[WORK ITEM] Start at the first line of the listing below. Write out each line exactly, stopping after the one that contains "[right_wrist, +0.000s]".

[COLLECTED MATERIAL]
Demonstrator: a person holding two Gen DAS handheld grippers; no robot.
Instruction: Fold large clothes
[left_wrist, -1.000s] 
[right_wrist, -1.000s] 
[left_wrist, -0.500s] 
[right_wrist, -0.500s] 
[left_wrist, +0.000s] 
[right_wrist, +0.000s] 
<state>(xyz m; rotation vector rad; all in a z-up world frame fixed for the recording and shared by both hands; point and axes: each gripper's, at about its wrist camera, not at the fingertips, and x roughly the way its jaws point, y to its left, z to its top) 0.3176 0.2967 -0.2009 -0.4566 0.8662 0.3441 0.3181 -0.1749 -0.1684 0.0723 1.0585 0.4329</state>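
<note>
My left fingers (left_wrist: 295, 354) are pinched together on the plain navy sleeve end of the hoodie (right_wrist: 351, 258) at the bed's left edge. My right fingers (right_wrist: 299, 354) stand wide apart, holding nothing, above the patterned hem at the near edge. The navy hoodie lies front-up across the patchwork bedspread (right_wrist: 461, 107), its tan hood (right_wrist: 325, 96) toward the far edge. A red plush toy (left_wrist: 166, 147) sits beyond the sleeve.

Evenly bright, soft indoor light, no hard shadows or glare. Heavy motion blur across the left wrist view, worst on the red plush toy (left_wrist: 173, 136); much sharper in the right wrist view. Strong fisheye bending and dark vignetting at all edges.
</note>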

[RESPONSE TO THE EXERCISE]
Demonstrator: a person holding two Gen DAS handheld grippers; no robot.
Instruction: Fold large clothes
[left_wrist, -1.000s] 
[right_wrist, -1.000s] 
[left_wrist, -0.500s] 
[right_wrist, -0.500s] 
[left_wrist, +0.000s] 
[right_wrist, +0.000s] 

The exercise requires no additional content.